The number needed is how many lines of the data hold the string "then". Give that number and nothing more.

════

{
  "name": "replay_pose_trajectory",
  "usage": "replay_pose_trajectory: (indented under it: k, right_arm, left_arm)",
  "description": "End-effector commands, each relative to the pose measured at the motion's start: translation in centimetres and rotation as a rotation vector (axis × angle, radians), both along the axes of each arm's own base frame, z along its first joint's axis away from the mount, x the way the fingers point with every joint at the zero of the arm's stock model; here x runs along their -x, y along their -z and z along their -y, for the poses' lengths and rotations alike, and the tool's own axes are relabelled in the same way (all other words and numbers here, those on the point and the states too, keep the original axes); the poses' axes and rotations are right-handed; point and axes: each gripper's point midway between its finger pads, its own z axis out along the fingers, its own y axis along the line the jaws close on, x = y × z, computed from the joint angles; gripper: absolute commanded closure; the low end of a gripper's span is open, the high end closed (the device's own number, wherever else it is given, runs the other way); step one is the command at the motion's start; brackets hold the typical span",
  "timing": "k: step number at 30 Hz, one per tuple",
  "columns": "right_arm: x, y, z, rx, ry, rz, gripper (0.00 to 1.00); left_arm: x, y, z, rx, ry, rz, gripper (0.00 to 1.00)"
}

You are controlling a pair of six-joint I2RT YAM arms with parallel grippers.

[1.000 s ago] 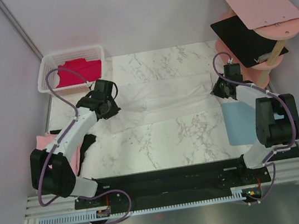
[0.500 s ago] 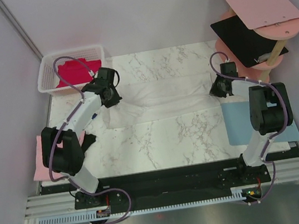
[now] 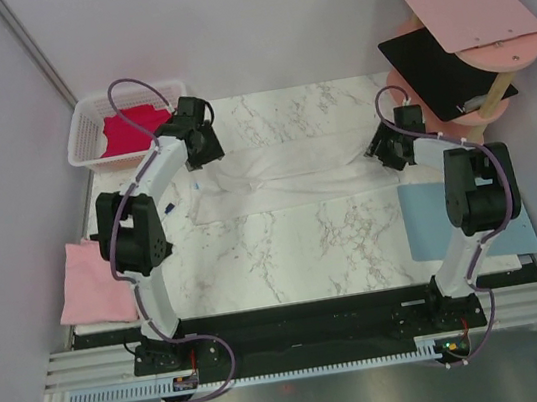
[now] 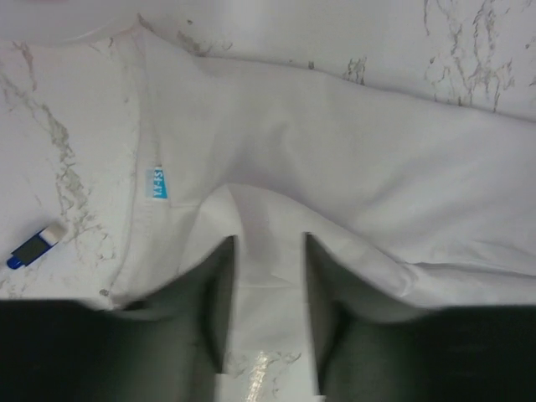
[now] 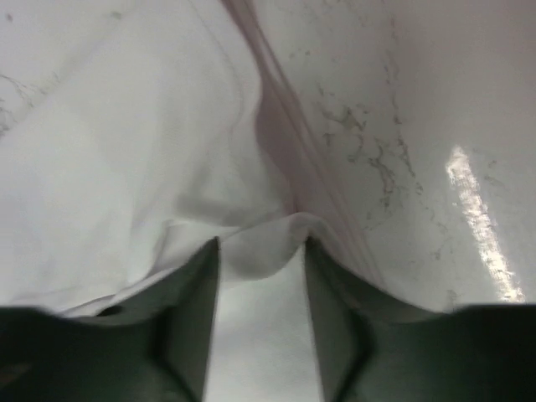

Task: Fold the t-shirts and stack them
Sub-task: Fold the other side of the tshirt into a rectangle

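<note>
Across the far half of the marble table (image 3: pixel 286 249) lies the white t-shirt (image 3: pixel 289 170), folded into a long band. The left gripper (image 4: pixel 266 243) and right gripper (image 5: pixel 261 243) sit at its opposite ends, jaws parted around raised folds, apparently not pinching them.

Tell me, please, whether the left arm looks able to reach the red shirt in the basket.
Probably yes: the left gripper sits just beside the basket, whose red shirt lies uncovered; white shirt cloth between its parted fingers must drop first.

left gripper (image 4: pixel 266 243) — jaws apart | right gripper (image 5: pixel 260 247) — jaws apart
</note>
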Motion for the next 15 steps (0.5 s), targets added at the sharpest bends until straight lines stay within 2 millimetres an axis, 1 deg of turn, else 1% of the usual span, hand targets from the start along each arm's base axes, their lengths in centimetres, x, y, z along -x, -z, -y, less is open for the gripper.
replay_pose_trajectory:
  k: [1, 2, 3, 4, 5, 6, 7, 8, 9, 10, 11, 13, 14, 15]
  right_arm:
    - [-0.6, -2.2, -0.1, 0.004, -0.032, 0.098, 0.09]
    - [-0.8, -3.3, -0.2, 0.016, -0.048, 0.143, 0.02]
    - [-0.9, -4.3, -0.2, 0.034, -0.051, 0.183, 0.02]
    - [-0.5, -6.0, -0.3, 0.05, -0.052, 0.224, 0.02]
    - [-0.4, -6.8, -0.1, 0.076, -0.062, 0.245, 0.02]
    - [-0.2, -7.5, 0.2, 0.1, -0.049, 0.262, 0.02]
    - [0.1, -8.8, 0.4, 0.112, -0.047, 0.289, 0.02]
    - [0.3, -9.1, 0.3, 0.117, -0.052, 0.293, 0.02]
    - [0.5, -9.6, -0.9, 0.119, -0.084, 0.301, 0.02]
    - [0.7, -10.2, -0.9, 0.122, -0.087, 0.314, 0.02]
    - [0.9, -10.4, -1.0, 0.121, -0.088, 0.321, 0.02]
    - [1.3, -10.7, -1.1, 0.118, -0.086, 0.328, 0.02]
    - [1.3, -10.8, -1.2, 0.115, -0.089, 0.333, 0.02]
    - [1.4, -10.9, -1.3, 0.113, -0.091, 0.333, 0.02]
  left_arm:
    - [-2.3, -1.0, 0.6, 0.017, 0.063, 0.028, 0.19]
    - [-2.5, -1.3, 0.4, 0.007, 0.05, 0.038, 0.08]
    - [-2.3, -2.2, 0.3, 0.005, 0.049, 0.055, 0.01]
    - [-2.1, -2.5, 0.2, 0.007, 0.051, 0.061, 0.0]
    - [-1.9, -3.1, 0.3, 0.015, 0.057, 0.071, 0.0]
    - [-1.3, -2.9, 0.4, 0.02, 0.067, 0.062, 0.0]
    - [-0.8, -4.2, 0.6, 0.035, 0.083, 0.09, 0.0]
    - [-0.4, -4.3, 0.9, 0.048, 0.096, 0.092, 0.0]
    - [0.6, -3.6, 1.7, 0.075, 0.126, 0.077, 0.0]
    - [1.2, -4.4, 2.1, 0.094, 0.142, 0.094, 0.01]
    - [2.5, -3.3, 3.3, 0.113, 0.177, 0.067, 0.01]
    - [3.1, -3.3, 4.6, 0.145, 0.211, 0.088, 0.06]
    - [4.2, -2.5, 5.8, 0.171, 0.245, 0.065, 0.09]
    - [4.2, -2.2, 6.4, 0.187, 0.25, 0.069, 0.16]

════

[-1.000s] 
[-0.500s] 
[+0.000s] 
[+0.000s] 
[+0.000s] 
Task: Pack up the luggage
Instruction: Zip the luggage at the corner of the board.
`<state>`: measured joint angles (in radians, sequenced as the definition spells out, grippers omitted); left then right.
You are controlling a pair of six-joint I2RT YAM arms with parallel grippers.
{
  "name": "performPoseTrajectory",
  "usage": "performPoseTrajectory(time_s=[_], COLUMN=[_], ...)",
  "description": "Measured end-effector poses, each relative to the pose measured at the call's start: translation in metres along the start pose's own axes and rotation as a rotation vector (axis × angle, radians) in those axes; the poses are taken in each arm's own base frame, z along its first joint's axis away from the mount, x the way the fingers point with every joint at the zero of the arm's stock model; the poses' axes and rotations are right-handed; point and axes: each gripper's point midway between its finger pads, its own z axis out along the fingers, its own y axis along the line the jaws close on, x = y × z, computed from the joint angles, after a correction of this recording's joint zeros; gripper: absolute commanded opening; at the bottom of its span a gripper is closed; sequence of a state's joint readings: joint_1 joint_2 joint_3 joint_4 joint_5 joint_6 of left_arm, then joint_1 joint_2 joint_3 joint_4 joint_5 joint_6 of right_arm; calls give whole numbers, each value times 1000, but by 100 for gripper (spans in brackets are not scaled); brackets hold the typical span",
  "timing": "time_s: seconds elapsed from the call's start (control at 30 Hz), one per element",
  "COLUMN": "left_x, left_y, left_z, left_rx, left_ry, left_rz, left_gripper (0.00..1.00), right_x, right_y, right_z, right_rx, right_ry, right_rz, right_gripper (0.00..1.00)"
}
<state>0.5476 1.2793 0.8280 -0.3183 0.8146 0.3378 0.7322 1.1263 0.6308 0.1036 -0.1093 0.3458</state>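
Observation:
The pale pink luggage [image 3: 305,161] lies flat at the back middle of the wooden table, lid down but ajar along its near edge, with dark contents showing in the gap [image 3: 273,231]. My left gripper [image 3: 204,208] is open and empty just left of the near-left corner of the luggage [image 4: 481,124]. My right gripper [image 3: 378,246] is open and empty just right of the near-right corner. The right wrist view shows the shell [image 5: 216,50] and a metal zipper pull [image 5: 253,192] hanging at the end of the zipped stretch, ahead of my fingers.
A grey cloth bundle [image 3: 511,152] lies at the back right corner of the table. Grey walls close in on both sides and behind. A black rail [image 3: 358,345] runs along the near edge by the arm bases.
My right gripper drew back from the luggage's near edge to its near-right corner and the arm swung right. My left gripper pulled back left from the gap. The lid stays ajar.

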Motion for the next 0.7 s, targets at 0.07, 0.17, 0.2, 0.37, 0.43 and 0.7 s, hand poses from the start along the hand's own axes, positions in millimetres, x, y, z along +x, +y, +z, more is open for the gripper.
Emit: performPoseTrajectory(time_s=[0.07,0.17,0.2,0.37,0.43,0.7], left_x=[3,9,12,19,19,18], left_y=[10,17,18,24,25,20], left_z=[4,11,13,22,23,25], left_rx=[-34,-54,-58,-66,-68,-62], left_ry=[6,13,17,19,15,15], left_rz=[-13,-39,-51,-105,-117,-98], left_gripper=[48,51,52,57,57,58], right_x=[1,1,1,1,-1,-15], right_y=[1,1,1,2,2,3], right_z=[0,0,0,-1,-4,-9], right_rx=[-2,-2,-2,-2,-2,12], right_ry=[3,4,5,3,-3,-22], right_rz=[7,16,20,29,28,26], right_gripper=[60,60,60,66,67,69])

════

**Result for this exercise:** 2